▶ Work to complete:
Exactly as written, set down each line of the data below except its pictures.

▶ Records to process:
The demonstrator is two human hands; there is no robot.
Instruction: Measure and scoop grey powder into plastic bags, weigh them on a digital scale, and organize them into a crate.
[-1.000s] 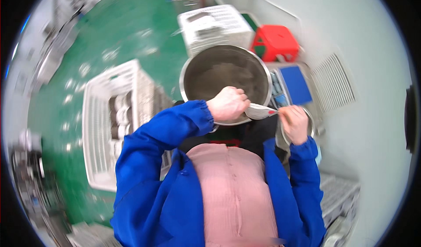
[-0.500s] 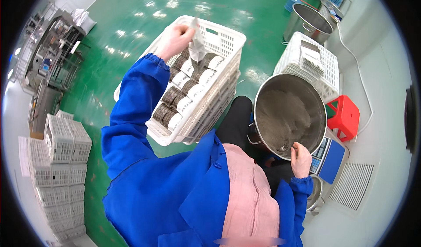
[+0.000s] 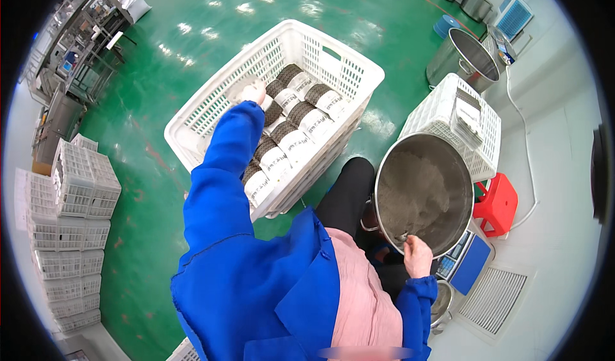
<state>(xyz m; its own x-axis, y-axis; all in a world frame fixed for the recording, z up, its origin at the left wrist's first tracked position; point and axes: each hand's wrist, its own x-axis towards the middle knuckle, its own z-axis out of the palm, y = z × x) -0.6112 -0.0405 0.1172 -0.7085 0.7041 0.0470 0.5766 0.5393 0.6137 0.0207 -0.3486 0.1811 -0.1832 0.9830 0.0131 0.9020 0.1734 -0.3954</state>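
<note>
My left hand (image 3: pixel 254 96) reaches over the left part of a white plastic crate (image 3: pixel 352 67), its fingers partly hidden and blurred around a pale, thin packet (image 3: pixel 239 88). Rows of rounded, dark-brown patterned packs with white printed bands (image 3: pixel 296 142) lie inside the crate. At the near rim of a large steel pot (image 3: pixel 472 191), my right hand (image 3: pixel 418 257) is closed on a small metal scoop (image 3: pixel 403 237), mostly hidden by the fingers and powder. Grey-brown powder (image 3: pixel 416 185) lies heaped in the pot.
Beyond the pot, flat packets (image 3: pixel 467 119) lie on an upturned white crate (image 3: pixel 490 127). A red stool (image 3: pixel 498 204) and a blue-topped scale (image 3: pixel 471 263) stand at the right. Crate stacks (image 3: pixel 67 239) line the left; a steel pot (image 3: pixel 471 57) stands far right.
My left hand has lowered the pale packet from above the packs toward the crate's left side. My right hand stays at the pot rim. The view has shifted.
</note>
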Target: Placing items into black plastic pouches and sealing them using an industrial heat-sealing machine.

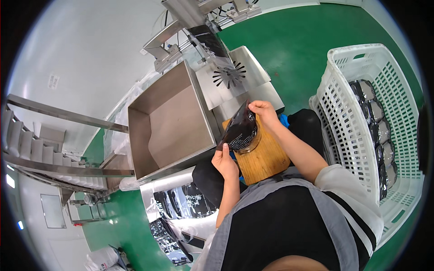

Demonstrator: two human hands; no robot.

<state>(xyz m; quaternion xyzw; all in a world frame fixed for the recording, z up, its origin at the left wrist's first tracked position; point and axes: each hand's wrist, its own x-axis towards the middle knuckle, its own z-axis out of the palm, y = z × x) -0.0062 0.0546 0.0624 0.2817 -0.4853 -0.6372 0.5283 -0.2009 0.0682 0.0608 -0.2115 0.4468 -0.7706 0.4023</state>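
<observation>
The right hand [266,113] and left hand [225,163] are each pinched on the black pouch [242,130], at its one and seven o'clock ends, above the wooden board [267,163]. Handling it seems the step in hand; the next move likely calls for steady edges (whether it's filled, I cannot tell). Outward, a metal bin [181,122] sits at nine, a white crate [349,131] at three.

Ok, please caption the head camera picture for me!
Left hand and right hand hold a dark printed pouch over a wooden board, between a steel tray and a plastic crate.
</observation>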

▶ Answer space:
The demonstrator is two human hands; there is no robot.
Instruction: Measure and scoop grey powder into plastic bags, weigh them on a digital scale, and organize them into a crate.
[-1.000s] 
[-0.500s] 
[+0.000s] 
<state>(xyz m; its own x-axis, y-axis; all in a world frame fixed for the recording, z up, its origin at the left wrist's first tracked position; point and axes: each hand's wrist, its own x-axis towards the middle knuckle, its own z-axis out of the palm, y = z × x) -0.6112 -0.0405 0.1172 -0.7085 0.7041 0.0470 0.5766 0.5393 0.6137 0.0207 -0.3486 0.1811 -0.1832 0.9830 0.0131 0.9020 0.1734 -0.3954</state>
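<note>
My left hand (image 3: pixel 254 96) reaches over the left part of a white plastic crate (image 3: pixel 352 67), its fingers partly hidden and blurred around a pale, thin packet (image 3: pixel 239 88). Rows of rounded, dark-brown patterned packs with white printed bands (image 3: pixel 296 142) lie inside the crate. At the near rim of a large steel pot (image 3: pixel 472 191), my right hand (image 3: pixel 418 257) is closed on a small metal scoop (image 3: pixel 403 237), mostly hidden by the fingers and powder. Grey-brown powder (image 3: pixel 416 185) lies heaped in the pot.
Beyond the pot, flat packets (image 3: pixel 467 119) lie on an upturned white crate (image 3: pixel 490 127). A red stool (image 3: pixel 498 204) and a blue-topped scale (image 3: pixel 471 263) stand at the right. Crate stacks (image 3: pixel 67 239) line the left; a steel pot (image 3: pixel 471 57) stands far right.
My left hand has lowered the pale packet from above the packs toward the crate's left side. My right hand stays at the pot rim. The view has shifted.
</note>
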Target: Placing items into black plastic pouches and sealing them using an industrial heat-sealing machine.


Demonstrator: two human hands; no robot.

<state>(xyz m; quaternion xyzw; all in a world frame fixed for the recording, z up, its origin at the left wrist's first tracked position; point and axes: each hand's wrist, its own x-axis towards the middle knuckle, its own z-axis out of the palm, y = z × x) -0.0062 0.0546 0.0624 0.2817 -0.4853 -0.6372 0.5283 -0.2009 0.0682 0.0608 -0.2115 0.4468 -0.7706 0.4023</state>
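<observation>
The right hand [266,113] and left hand [225,163] are each pinched on the black pouch [242,130], at its one and seven o'clock ends, above the wooden board [267,163]. Handling it seems the step in hand; the next move likely calls for steady edges (whether it's filled, I cannot tell). Outward, a metal bin [181,122] sits at nine, a white crate [349,131] at three.

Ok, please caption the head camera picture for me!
Left hand and right hand hold a dark printed pouch over a wooden board, between a steel tray and a plastic crate.
</observation>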

Output for this exercise is now complete.